Die Kunst des effizienten Denkens: Daten, Belohnung und Optimierung
The Art of Efficient Reasoning: Data, Reward, and Optimization
February 24, 2026
Autoren: Taiqiang Wu, Zenan Zu, Bo Zhou, Ngai Wong
cs.AI
Zusammenfassung
Große Sprachmodelle (LLMs) profitieren konsequent von skaliertem Chain-of-Thought (CoT)-Reasoning, leiden aber auch unter hohem Rechenaufwand. Um dieses Problem zu adressieren, zielt effizientes Reasoning darauf ab, kurze und dennoch präzise Denkpfade zu fördern, typischerweise durch Reward Shaping mittels Reinforcement Learning (RL). In diesem Papier untersuchen wir systematisch die Mechanismen des effizienten Reasoning für LLMs. Für eine umfassende Evaluation plädieren wir für fein granulierte Metriken, einschließlich der Längenverteilung bedingt auf Korrektheit und der Leistung über ein breites Spektrum von Token-Budgets von 2k bis 32k. Zunächst zeigen wir auf, dass der Trainingsprozess einem Zwei-Phasen-Paradigma folgt: Längenadaptation und Reasoning-Verfeinerung.
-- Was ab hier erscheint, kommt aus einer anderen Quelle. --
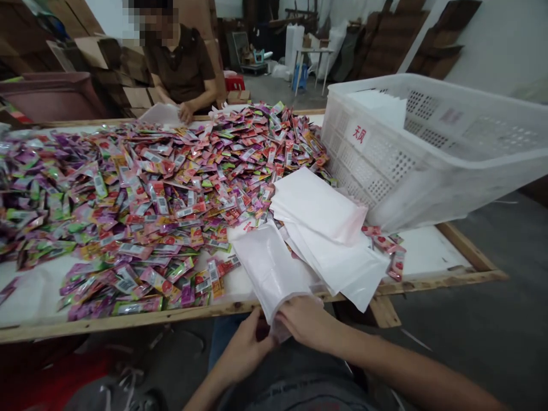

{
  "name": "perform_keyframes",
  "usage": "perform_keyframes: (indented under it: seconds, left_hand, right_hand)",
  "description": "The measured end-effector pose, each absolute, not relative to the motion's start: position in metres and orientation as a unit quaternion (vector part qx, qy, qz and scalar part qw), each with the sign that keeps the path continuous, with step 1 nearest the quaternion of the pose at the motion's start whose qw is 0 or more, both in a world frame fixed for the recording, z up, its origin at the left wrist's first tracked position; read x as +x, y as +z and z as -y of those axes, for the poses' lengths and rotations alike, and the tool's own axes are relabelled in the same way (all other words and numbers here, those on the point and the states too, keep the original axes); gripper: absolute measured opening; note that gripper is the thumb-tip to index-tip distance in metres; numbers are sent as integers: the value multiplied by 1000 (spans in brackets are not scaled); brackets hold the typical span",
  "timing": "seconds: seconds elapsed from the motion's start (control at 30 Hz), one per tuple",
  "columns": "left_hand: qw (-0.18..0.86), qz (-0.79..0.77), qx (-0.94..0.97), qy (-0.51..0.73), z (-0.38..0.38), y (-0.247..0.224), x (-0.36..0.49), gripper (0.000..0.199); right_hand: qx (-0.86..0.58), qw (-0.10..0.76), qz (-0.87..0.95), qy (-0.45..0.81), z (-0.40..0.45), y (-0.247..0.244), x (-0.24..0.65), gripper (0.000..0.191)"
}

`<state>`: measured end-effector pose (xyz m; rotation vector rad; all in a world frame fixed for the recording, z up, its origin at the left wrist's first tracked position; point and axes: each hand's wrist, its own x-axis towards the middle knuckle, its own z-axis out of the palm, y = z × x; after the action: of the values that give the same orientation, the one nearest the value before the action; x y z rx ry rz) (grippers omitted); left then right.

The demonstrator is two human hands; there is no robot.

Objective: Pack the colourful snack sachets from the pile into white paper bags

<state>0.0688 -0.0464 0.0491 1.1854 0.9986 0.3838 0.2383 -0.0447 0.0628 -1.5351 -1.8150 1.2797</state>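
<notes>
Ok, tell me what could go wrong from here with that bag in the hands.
1. The white bag is held by the left hand and right hand past the table edge, over the lap; anything put in could drop to the floor.
2. The stack of white bags overhangs the same edge and might slide off.
3. Loose sachets lie close to the edge and could be knocked off.

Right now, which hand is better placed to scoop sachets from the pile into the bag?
Probably the left hand: it grips the bag at its near edge, on the side facing the sachets. The right hand is on the far side from them.
</notes>
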Motion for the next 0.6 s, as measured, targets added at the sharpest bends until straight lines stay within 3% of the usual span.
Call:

Anschließend führen wir umfangreiche Experimente (etwa 0,2 Millionen GPU-Stunden) in einem einheitlichen Protokoll durch, wobei wir Trainings-Prompts und Rollouts, Reward Shaping und Optimierungsstrategien dekonstruieren. Ein zentraler Befund ist dabei, dass das Training auf relativ einfacheren Prompts erfolgen sollte, um die Dichte positiver Belohnungssignale sicherzustellen und so einen Längenzusammenbruch zu vermeiden. Gleichzeitig kann die erlernte Längenverzerrung domänenübergreifend generalisiert werden. Wir destillieren alle Erkenntnisse zu wertvollen Einsichten und praktischen Leitlinien und validieren diese weiterhin über die Qwen3-Serie hinweg, von 0,6B bis 30B, was die Robustheit und Generalisierbarkeit demonstriert.
English
Large Language Models (LLMs) consistently benefit from scaled Chain-of-Thought (CoT) reasoning, but also suffer from heavy computational overhead. To address this issue, efficient reasoning aims to incentivize short yet accurate thinking trajectories, typically through reward shaping with Reinforcement Learning (RL). In this paper, we systematically investigate the mechanics of efficient reasoning for LLMs. For comprehensive evaluation, we advocate for more fine-grained metrics, including length distribution conditioned on correctness and performance across a wide spectrum of token budgets ranging from 2k to 32k. First, we reveal that the training process follows a two-stage paradigm: length adaptation and reasoning refinement. After that, we conduct extensive experiments (about 0.2 million GPU hours) in a unified protocol, deconstructing training prompts and rollouts, reward shaping, and optimization strategies. In particular, a key finding is to train on relatively easier prompts, ensuring the density of positive reward signals and thus avoiding the length collapse. Meanwhile, the learned length bias can be generalized across domains. We distill all findings into valuable insights and practical guidelines, and further validate them across the Qwen3 series, ranging from 0.6B to 30B, demonstrating the robustness and generalization.